InfiniteForm Dataset Descriptive Statistics. (a) Height is normally distributed in the dataset for each presenting gender. (b) Waist circumference is normally distributed in the dataset. (c) Rendered skin tones were extracted between the eye keypoints and are visualized here, sorted based on the standard HSV color model representation value (V) of lightness/brightness. Shown below the distribution of skin tones is the standard Fitzpatrick skin tone scale [28]. (d) Presenting gender (male/female) are equally represented in the dataset. Additionally, the 15 pose categories are shown.

2.4 Descriptive Statistics and Limitations

Distributions of rendered skin tone, height, waist circumference, and presenting gender are shown in Figure 3. Waist circumference is normally distributed with an average value of 0.91 meters. This value lies between the recommended average for waist circumference [26] and the United States population average [27]. Height is normally distributed, with distinct distributions for each of the presenting genders with a dataset average of 1.73 meters. Each of the skin tones on the standard Fitzpatrick skin tone scale [28] are represented in the dataset (Figure 3).
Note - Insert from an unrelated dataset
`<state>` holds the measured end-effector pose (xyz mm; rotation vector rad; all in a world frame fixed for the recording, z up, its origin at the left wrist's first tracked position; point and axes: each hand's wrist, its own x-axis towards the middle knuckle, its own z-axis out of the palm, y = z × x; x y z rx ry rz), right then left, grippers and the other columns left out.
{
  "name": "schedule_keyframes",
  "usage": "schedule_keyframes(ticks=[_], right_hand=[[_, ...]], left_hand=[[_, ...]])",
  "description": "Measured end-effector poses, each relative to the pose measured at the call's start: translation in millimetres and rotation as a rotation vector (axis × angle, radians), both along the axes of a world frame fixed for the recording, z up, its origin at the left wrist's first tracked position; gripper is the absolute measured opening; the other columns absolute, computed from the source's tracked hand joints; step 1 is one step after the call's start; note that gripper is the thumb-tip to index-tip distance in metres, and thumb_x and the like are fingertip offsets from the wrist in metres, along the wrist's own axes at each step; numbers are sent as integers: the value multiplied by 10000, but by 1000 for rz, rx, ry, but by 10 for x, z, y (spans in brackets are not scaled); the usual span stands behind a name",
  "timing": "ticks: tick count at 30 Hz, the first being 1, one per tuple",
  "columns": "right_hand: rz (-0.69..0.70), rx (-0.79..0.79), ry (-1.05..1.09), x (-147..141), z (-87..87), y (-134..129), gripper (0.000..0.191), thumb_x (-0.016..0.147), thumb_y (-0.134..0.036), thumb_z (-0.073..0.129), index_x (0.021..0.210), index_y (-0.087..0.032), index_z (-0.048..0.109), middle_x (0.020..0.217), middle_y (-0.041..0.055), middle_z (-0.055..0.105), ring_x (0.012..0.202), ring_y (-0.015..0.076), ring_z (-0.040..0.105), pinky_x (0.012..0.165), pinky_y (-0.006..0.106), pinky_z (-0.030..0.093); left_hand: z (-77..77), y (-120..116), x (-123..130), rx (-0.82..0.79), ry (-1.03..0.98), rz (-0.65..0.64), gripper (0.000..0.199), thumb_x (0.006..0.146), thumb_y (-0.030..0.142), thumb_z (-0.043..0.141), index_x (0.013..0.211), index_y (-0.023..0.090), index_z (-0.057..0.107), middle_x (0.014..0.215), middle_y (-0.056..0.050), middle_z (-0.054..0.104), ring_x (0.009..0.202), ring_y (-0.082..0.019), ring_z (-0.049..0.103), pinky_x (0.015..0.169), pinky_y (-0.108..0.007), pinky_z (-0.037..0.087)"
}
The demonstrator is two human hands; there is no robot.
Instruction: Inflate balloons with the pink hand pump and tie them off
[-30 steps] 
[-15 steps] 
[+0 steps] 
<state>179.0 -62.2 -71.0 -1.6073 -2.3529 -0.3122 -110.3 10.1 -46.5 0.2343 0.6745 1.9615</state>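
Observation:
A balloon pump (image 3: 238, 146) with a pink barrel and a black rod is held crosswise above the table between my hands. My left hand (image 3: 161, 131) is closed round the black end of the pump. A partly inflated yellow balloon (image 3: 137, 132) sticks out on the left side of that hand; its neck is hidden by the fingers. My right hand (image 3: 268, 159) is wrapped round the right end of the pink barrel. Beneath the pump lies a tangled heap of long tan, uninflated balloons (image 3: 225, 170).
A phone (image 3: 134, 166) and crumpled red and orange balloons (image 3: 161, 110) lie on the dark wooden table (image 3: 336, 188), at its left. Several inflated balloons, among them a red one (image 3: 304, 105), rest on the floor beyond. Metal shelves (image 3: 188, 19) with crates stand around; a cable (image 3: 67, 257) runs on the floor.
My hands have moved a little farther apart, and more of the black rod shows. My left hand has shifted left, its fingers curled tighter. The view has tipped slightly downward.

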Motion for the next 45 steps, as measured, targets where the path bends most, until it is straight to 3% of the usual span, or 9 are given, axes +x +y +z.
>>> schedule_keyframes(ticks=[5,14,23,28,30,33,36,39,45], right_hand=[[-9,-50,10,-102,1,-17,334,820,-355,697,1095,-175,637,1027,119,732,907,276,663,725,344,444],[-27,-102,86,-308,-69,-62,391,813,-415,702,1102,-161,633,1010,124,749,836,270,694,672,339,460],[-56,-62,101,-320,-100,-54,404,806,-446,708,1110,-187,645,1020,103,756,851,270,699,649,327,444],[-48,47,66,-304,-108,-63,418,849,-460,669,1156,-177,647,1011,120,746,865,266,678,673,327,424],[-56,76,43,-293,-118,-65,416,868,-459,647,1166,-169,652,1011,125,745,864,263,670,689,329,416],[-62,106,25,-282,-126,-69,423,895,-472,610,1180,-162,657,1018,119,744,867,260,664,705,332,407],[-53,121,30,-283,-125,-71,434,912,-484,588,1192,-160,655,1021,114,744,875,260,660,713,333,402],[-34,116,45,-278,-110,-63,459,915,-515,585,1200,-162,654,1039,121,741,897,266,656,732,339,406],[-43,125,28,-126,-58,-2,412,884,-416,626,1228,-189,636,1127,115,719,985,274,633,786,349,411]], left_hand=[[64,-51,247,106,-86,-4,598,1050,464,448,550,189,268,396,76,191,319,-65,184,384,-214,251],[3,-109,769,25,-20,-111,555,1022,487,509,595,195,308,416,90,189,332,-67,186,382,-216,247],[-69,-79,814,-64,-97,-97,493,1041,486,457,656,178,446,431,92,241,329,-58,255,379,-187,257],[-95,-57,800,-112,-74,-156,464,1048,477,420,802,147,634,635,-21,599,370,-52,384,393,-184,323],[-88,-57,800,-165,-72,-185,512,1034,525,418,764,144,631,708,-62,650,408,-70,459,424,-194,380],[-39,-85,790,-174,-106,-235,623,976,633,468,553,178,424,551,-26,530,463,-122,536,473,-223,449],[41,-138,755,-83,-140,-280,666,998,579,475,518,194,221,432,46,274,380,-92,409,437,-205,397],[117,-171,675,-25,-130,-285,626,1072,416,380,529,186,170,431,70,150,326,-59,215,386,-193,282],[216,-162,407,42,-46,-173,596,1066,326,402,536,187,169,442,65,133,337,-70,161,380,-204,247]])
The dataset has several limitations, including a lack of: diversity in age; complex hair, clothing, and footwear; fitness-related equipment like dumbbells; and other accessories, such as headscarves and glasses. In addition, the adoption of equirectangular HDRIs as background images sometimes results in unrealistic composition artifacts in which avatars are not placed on the visible ground plane. The dataset consists of only 15 pose categories, which will likely need future expansion to provide robust coverage across all fitness applications. Despite these limitations, we believe InfiniteForm provides a much needed resource to those working on vision problems in the fitness domain.

3 Dataset Availability

InfiniteForm is licensed under a Creative Commons Attribution 4.0 License. To download the dataset and learn more about InfiniteForm, please visit: https://pixelate.ai/InfiniteForm.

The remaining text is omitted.